Savers comfortable with the idea of investing in shares could put a small proportion of their money into the market and possibly arrange to start drip-feeding cash in on a regular basis.
For many folk, an even less risky option is to gain stock market exposure by investing through a fund manager.
But even here, there is a multiplicity of alternatives, sectors, geographical areas and ‘investment themes.’ So where to start?
Disgruntled savers taking their first, tentative steps towards the stock market could do worse than consider its largest components, not least because if stuttering economic performance at home turns you cold, these much larger capitalised organisations (large caps) offer a hedge against such instability.
According to HSBC, the average UK-quoted large cap generates up to 50 per cent of its income from the eurozone and as much as 25 per cent from the United States.
For many less experienced investors, acquiring a collection of shares in our biggest companies represents an excellent starting point. They may not be wildly exciting (the stocks, not the shareholders), but their steadiness and ability to generate regular dividends underpins their appeal.
But stock-picking is not everyone’s cup of tea and those who prefer to leave it to the experts may wish to start by opting for an investment fund which already holds larger cap stocks.
For example, Invesco Perpetual’s High Income fund, overseen by fund management superstar Neil Woodford, may prove especially attractive for income-seekers.
His top ten holdings read like a list of the UK’s largest companies. Similarly, the Artemis Income fund has around three-quarters of its clients’ money invested in large caps such as Vodafone, HSBC and Glaxo.
A sizeable number of highly-rated analysts believe shares in Britain’s large caps have been ignored for too long and, as many yield in excess of five per cent, they currently represent excellent value.
So investors who concur may consider the JO Hambro UK Opportunities fund the ideal repository for their money.
It, too, invests in companies such as Tesco and Glaxo.
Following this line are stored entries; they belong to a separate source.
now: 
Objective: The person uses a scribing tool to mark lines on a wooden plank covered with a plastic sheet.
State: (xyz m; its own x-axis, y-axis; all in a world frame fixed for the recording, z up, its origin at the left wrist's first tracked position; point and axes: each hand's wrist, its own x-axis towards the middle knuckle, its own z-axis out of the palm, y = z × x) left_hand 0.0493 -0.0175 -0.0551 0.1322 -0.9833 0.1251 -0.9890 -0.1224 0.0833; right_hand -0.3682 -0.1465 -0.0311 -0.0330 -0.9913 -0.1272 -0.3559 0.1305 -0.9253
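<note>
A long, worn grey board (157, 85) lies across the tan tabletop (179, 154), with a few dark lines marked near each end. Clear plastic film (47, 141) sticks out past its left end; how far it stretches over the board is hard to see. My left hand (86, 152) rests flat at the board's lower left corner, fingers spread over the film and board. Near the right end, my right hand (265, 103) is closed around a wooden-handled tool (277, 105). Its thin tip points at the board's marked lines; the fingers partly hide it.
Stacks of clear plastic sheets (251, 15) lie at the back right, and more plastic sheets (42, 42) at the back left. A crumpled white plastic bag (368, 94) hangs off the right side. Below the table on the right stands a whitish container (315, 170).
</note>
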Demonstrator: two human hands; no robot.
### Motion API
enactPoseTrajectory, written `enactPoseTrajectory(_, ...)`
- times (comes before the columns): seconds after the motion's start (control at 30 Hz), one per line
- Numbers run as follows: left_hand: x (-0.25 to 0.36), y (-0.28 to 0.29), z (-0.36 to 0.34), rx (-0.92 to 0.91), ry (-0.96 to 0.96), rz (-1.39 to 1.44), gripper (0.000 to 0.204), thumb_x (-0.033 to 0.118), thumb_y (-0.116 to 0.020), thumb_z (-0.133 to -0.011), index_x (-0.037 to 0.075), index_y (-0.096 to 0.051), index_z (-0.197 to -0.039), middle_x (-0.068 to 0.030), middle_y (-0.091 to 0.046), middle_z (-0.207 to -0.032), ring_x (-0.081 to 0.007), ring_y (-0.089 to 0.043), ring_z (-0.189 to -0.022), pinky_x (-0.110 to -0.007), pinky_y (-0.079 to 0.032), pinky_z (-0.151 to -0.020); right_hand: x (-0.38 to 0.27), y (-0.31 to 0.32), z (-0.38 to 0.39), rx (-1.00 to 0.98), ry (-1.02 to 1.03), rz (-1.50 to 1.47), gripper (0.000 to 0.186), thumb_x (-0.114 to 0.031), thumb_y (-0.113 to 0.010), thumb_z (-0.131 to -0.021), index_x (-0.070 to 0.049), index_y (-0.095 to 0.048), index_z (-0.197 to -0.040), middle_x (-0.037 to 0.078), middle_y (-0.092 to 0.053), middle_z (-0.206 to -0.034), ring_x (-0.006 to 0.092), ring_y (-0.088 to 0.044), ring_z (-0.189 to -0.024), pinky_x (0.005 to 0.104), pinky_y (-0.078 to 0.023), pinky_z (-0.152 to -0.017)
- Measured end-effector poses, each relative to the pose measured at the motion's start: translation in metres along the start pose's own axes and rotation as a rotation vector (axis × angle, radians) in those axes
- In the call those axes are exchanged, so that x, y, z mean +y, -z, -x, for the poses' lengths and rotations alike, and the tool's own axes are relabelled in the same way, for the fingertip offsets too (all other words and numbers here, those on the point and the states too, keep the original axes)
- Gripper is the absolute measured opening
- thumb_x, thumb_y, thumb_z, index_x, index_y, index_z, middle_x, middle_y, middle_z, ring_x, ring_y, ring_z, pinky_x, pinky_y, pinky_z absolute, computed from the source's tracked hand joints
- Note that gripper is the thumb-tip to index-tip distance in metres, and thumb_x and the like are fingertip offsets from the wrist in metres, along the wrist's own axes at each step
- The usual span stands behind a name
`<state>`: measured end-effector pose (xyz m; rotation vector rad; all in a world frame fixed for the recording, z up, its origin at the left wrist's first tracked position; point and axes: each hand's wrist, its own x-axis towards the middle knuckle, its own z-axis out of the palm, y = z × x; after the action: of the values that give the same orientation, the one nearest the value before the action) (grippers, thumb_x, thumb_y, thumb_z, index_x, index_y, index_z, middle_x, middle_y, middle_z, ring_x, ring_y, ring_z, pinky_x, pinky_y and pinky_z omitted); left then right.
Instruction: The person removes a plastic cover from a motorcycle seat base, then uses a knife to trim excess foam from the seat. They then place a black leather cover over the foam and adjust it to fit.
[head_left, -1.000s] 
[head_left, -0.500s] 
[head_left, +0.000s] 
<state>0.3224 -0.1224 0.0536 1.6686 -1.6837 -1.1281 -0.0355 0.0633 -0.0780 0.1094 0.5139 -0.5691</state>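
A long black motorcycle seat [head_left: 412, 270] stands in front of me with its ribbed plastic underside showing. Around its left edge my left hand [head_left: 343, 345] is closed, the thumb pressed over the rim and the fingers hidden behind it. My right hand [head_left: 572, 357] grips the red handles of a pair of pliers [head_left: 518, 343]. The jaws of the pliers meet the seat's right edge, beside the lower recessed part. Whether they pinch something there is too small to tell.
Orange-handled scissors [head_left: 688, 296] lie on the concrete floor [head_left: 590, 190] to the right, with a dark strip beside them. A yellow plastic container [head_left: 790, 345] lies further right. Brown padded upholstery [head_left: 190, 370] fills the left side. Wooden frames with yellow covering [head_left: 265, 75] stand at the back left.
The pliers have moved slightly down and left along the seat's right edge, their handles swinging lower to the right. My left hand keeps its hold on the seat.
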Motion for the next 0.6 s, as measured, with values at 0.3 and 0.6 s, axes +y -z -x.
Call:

Indeed, about 60 per cent of the fund is invested in large caps.
Though the dark spectre of inflation looms large, as unemployment is equally worrying, it seems unlikely interest rates will rise, at least significantly, in the near future.
Accordingly, savers not wishing to ‘have kittens’ by taking on more risk in the form of direct equity investment may prefer to consider well-managed funds taking advantage of the excellent value currently offered by the UK’s large caps.